Cardi B - Washpoppin. Cardi B - Washpoppin. Get the album, Gangsta Bitch Music, Vol. 1. iTunes: https://itunes.apple.com/us/ ... Here are some other frequently missed signs that will helps to improve your health earlier alertness and to prevent from sudden ... Here are some other frequently missed signs that will helps to improve your health earlier alertness and to prevent from sudden ... Here are some other frequently missed signs that will helps to improve your health earlier alertness and to prevent from sudden ...
download Arrhythmias and Sudden Death in Technology Research( HLT-02), 2002. Michael White and Claire Cardie. Automatic ... download Arrhythmias and Sudden Death in Athletes of Emotion in Texts , in Militon Frentiu and Horia F. Selected Papers, Presa ... We require the effects of such an download Arrhythmias and Sudden in clear followers and we are a n whiteness for the seed that ... download Arrhythmias and Sudden Death in Athletes of Pedagogic and Psychology. Siberian Association of Counsellors. r in Russia ...
When you give your body sudden attacks like that, your body metabolism will spike up really high to give you the energy you ... How does your body respond to my heart pounding weight loss cardi...?. http://healthylivingover50.com/index.php/weight-loss/ ...
... die of a sudden stroke or thousands of other things including something like sepsis from an everday cut but we do not walk ... good but she is still on the same playing field as you and I are.None of us knows when we will die.We could get hit by a car, ...
Cardi B Steps Out (with Kulture!) for the First Time Since Altercation with Nicki Minaj at NYFW. People ... Emmy winners sudden proposal catches his girlfriend - and the audience - totally off-guard. Yahoo TV ...
Global Resilience Solutions , Category:cardi A Revolution in Exercise Science. November 15,2010 , Posted by admin , No comments ... sudden (1) *summer (2) *sun exposure (2) *Sun Tzu (1) *supplements (2) ...
What did it was the need, all of a sudden, to give a kowtowing nod to the atavistic. A grandson was on the way. As if in a ... Among the regular cardies and layettes at Ravelry.com, there are patterns for knitting vulvas, fallopian tubes and brains as ...
  • The aim of the 2nd Course of the International School of Cardi- ology at "Ettore Majorana" was the discussion, scientific analysis, and critical appraisal of primary and secondary prevention in cardi- ology, especially concerning the coronary artery disease. (springer.com)

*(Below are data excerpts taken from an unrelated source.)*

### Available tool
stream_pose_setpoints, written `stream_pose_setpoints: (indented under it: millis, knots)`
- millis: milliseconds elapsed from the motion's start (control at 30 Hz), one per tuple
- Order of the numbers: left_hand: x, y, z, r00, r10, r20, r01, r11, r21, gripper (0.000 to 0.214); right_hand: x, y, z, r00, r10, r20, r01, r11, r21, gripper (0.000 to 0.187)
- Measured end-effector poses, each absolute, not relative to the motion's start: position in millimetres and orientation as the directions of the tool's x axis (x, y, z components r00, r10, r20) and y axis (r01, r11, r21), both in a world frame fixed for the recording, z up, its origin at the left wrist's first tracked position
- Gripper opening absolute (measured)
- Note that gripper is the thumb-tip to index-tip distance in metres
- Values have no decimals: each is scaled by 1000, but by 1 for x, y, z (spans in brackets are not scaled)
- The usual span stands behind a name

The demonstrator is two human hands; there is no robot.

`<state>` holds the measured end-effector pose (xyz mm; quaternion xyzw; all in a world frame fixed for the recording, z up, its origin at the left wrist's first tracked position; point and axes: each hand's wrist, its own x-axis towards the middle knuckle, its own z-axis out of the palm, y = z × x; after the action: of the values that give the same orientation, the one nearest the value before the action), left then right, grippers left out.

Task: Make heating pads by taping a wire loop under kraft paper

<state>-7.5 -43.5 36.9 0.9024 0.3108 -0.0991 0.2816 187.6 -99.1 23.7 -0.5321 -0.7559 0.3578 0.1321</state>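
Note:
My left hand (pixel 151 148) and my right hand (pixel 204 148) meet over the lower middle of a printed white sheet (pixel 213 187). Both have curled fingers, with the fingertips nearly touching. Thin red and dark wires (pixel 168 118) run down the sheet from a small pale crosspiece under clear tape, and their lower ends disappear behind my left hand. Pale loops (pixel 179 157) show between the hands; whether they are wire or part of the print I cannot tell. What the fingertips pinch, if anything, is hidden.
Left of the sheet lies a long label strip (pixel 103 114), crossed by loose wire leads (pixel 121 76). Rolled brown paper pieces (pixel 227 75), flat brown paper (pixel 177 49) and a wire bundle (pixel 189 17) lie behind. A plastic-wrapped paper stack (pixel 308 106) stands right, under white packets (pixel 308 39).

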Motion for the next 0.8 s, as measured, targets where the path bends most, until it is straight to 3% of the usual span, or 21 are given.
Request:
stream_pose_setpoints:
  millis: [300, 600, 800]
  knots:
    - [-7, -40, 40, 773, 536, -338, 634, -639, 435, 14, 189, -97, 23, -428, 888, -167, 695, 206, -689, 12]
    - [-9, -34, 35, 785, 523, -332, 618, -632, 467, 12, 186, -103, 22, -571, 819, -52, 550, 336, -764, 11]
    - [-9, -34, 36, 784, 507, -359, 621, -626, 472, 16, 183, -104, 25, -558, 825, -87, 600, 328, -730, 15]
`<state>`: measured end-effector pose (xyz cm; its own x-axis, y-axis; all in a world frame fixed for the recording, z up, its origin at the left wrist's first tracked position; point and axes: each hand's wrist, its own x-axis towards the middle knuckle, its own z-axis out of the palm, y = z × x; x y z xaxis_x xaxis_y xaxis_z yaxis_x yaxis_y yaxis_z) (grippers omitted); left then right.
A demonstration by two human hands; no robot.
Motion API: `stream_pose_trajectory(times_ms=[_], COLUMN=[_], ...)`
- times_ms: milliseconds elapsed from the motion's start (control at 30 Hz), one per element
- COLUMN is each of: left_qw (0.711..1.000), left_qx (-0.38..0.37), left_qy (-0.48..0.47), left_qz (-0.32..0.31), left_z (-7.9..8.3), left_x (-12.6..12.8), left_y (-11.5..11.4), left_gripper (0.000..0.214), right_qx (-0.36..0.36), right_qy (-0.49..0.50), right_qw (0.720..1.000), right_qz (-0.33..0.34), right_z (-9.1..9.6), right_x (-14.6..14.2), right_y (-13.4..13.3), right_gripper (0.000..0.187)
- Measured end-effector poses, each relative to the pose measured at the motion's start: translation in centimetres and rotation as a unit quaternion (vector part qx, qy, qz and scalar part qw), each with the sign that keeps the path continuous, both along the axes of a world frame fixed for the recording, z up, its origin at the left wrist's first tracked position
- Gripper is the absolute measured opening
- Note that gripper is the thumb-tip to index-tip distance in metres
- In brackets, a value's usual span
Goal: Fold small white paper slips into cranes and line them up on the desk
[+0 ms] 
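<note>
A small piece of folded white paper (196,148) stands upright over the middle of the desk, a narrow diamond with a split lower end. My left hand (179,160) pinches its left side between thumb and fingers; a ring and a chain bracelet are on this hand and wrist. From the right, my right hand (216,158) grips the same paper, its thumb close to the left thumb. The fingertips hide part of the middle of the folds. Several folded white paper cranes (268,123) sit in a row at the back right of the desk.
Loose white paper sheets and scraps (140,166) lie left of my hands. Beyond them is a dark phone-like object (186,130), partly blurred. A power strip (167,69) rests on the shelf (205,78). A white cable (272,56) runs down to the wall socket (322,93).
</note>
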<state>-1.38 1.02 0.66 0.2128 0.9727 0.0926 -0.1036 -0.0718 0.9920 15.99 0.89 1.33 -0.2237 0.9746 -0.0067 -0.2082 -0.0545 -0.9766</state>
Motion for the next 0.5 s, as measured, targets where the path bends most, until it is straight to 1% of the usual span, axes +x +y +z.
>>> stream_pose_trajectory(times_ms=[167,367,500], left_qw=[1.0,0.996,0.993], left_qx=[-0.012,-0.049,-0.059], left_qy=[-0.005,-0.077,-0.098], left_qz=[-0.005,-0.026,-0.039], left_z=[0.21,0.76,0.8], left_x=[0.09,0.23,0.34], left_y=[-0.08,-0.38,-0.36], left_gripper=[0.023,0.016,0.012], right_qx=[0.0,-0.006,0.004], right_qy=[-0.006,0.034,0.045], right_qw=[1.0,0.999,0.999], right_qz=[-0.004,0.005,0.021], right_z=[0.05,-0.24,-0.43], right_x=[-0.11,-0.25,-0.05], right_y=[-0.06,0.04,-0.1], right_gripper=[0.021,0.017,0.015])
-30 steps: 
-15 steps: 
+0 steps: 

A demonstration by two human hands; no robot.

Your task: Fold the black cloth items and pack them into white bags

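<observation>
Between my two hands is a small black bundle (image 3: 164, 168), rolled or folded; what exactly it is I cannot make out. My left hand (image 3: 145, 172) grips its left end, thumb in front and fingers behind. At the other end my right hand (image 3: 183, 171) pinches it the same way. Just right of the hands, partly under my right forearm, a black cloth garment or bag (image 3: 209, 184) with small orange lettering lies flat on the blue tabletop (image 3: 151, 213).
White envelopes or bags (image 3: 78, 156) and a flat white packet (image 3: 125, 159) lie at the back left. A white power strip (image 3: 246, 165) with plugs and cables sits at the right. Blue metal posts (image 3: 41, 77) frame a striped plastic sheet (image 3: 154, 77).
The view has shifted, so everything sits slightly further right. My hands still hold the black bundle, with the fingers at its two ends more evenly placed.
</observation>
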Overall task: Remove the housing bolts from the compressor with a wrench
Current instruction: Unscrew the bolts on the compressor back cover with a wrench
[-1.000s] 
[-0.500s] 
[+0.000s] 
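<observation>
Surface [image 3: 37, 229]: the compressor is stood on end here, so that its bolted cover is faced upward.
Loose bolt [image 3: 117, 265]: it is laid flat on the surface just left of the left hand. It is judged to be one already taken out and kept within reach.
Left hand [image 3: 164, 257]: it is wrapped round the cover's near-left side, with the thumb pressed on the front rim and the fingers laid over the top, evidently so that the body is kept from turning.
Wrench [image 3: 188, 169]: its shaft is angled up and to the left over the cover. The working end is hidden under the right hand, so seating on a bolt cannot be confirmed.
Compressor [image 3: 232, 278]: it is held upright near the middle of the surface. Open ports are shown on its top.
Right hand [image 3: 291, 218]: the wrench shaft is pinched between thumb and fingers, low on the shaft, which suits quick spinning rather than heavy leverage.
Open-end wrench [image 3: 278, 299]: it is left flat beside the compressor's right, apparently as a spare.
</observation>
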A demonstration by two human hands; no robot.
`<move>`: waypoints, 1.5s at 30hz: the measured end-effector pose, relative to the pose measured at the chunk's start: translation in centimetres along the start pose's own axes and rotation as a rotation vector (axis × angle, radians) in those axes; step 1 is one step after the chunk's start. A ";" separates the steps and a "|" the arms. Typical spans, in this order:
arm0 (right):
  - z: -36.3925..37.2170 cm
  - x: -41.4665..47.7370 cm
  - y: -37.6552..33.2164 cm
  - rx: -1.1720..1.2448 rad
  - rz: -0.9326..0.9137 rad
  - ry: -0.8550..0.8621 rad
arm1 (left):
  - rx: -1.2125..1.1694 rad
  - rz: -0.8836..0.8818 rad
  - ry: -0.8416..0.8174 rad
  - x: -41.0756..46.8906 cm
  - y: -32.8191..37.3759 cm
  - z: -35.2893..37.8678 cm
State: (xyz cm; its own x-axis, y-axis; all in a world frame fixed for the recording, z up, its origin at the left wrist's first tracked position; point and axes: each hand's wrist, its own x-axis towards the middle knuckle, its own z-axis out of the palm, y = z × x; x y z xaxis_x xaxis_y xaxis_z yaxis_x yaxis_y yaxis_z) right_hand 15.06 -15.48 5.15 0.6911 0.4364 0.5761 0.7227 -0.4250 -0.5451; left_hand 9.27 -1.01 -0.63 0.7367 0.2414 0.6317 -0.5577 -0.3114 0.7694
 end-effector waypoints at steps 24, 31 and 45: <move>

  • According to the European Society of Cardi-ology (ESC), the relative contraindication regarding oral anticoagulants is represented for atrial fi brillation not only by HAS-BLED score, but also by the clinical assessment made by the attending physician, as well as by patient's tendency of falling, for example, due to a posture and walking disorder3. (romanianjournalcardiology.ro)
  • Gu as cl nicas para el manejo del infarto agudo del miocardio con elevaci n del segmento ST. Garc a CA, Jerjes S nchez C, Mart nez SC, LLamas GE, Cardona E, Barrag n R, et al, por el Grupo de Trabajo de la Sociedad Mexicana de Cardiolog a y Asociaci n Nacional de Cardi logos de M xico. (medigraphic.com)
  • DRB1*1201 is associated with iritis in juvenile arthritis, primary antiphospholipid syndrome, tiopronin intolerance in rheumatoid arthritis, adult chronic articular Still's disease DRB1*1202 is found to be increased in narcolepsy associated sudden death syndrome in the Thai population, and narcolepsy in the Japanese population. (wikipedia.org)
  • When Simon died, the knee-jerk reaction was to cite the cause of SIDS (Sudden Infant Death Syndrome), but what does that mean? (simonsheart.org)
  • The predictive value of different risk factors, the problem of heredity, sociological and psychological perspectives, the impact of antiarrhythmic therapy, and the prevention of sudden death were only some of the many topics discussed. (springer.com)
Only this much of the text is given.